Brief: Go over the lines below, and when one contains the word "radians", copy it.

*** Block opens ***

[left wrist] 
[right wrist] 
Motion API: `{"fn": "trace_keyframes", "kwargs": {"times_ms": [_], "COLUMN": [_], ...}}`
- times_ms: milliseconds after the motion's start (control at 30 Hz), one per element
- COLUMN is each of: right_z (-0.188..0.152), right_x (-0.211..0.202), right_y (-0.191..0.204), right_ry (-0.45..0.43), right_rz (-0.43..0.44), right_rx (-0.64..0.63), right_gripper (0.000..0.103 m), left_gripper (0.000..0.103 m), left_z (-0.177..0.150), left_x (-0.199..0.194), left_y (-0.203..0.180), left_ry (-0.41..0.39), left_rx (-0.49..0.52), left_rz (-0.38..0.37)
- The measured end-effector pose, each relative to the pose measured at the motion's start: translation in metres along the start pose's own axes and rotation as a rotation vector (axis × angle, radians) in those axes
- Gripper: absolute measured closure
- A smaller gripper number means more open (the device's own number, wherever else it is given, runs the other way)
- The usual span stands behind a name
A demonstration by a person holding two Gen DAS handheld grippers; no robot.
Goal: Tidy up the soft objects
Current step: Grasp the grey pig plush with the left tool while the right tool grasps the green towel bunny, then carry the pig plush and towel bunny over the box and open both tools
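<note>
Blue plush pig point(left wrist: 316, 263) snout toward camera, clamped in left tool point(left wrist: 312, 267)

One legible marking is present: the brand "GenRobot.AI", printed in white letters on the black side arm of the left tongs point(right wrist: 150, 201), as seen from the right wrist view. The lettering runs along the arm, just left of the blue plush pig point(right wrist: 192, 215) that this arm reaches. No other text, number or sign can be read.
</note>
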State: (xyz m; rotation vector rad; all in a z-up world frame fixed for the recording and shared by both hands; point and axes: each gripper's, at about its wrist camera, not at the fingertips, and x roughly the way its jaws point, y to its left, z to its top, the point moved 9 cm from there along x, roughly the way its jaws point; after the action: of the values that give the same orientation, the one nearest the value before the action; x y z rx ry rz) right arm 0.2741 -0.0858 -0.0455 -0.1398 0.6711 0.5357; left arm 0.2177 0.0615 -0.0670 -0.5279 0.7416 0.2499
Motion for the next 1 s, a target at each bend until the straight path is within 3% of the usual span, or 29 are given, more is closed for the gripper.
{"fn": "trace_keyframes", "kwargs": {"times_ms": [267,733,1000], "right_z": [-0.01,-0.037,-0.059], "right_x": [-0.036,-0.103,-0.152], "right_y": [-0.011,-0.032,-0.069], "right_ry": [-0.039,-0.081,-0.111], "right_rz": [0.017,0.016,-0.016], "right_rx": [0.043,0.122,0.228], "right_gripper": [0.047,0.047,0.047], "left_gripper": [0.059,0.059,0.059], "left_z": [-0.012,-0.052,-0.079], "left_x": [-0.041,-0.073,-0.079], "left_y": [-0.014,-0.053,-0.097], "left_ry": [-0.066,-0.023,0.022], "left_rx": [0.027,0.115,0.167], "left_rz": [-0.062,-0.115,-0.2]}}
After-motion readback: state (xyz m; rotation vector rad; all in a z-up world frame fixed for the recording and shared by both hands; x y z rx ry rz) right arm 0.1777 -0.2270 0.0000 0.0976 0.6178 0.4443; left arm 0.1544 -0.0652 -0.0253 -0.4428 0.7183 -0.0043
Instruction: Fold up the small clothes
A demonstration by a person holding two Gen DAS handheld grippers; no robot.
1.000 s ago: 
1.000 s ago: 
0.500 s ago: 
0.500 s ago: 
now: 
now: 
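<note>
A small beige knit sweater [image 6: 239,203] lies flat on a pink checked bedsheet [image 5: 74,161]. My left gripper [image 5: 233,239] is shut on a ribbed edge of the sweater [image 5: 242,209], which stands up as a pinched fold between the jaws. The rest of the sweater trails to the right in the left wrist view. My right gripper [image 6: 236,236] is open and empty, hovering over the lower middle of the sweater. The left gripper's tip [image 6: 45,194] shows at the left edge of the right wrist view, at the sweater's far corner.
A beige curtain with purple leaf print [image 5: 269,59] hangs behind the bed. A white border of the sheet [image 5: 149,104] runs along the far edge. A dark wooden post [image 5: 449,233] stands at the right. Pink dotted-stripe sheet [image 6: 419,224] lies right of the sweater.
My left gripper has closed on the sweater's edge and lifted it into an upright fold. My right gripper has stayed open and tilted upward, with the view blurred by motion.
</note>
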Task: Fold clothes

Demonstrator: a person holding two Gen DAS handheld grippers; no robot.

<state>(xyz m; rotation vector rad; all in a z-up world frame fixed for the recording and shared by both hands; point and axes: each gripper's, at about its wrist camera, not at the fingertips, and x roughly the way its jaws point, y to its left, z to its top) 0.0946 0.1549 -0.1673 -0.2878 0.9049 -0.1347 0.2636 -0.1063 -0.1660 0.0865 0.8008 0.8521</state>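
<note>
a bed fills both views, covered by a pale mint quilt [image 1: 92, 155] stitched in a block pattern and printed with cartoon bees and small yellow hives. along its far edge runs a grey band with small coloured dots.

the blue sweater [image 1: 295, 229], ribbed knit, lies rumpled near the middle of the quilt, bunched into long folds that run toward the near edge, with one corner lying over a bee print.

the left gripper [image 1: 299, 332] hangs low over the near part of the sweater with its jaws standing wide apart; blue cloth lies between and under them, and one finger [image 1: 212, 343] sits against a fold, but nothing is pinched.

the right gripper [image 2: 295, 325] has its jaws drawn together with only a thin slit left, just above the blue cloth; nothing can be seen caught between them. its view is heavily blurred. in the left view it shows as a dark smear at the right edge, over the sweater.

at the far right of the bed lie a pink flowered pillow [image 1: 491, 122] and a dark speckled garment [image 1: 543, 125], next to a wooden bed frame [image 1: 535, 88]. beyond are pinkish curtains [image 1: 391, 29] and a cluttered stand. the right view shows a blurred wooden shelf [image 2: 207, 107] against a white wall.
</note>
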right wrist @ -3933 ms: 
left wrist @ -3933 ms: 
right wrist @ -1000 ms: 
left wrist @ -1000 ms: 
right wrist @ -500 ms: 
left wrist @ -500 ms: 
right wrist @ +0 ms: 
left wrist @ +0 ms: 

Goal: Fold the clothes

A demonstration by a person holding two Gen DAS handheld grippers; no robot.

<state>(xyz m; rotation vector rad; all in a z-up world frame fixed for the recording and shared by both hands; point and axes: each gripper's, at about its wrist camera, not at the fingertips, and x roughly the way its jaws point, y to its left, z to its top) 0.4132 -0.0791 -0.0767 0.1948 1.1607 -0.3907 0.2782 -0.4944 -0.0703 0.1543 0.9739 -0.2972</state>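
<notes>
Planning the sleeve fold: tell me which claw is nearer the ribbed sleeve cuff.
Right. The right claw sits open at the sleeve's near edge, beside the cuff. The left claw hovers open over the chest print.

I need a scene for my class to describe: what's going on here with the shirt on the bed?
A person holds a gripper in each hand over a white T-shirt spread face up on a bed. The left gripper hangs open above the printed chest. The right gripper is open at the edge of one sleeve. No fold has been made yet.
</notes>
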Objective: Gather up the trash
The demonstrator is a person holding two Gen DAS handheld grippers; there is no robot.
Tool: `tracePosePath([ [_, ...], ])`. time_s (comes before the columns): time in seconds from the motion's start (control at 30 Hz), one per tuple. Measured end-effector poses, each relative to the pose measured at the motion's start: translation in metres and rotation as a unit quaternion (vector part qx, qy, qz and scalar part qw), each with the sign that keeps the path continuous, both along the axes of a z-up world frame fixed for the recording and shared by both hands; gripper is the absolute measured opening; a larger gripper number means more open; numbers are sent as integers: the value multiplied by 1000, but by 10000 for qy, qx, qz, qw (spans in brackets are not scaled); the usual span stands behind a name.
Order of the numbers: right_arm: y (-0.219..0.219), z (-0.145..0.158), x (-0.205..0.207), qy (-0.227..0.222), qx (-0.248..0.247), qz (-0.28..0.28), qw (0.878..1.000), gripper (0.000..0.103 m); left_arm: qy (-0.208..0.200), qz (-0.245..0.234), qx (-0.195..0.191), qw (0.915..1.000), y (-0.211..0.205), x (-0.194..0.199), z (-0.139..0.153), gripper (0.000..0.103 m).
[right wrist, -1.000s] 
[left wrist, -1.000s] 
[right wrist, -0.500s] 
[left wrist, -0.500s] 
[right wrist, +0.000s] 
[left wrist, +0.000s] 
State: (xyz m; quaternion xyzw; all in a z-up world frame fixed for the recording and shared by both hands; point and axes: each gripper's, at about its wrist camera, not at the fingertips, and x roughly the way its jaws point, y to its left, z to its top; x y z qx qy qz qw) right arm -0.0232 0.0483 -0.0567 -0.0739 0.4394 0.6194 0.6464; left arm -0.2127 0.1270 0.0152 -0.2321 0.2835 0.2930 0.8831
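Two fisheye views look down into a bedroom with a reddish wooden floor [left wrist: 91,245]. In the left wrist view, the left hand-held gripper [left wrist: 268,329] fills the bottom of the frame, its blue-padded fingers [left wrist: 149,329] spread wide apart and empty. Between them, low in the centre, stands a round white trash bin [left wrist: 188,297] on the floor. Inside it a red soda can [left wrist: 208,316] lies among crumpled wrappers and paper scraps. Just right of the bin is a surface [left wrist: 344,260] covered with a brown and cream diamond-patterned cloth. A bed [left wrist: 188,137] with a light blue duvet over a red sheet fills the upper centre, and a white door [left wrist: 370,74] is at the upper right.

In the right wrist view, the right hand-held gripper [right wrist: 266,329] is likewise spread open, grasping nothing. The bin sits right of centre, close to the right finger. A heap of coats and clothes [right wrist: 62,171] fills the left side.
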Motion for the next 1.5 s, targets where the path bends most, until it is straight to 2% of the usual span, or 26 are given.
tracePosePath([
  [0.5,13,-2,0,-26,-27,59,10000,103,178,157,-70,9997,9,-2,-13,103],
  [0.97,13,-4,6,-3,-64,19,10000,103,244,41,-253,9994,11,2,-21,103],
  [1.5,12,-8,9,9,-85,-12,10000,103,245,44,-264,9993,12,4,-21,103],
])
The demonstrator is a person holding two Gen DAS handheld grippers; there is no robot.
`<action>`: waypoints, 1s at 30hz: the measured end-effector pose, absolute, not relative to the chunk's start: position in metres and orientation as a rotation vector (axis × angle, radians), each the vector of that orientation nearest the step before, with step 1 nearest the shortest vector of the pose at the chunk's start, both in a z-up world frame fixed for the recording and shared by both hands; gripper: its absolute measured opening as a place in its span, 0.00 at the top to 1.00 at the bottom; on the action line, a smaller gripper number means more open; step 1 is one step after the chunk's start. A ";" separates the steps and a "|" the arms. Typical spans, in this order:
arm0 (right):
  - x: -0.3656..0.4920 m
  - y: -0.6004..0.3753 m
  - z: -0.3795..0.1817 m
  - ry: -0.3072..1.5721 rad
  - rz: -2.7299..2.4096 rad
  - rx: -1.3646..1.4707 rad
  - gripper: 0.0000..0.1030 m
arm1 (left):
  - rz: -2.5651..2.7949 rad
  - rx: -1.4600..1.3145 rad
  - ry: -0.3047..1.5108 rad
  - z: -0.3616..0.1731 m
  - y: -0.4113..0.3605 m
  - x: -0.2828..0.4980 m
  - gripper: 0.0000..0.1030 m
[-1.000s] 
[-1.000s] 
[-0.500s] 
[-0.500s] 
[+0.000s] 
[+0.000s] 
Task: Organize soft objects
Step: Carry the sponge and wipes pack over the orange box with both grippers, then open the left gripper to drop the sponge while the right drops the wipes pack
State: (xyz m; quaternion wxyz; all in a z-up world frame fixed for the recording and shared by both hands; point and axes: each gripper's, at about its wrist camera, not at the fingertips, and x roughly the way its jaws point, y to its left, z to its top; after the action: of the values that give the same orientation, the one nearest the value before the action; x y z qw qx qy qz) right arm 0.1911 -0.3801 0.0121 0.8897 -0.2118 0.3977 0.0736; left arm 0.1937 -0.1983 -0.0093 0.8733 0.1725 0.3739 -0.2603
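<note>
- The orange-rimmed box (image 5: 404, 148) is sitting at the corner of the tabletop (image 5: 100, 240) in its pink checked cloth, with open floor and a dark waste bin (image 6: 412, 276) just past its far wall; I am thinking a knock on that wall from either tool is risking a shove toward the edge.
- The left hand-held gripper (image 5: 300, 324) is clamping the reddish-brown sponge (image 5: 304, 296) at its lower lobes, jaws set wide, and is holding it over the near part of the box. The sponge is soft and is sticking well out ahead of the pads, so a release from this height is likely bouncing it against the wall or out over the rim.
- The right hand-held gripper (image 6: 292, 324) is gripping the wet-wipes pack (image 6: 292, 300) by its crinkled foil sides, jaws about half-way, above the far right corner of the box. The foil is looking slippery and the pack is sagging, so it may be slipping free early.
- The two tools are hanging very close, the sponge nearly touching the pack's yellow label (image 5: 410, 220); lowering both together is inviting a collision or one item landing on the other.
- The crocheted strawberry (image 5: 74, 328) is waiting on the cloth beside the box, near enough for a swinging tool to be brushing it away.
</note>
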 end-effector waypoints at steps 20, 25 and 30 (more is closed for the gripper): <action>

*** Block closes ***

Completed exercise:
- The measured end-effector pose, each relative to the pose measured at the motion's start: translation in metres along the start pose's own axes and rotation as a rotation vector (axis × angle, radians) in those axes
`<action>`: waypoints, 1s at 30hz: the measured end-effector pose, absolute, not relative to the chunk's start: position in metres and orientation as a rotation vector (axis × angle, radians), each the vector of that orientation nearest the step before, with step 1 nearest the shortest vector of the pose at the chunk's start, both in a z-up world frame fixed for the recording and shared by both hands; gripper: its absolute measured opening as a place in its span, 0.00 at the top to 1.00 at the bottom; on the action line, a smaller gripper number means more open; step 1 is one step after the chunk's start. A ";" separates the steps and a "|" the arms. Typical spans, in this order:

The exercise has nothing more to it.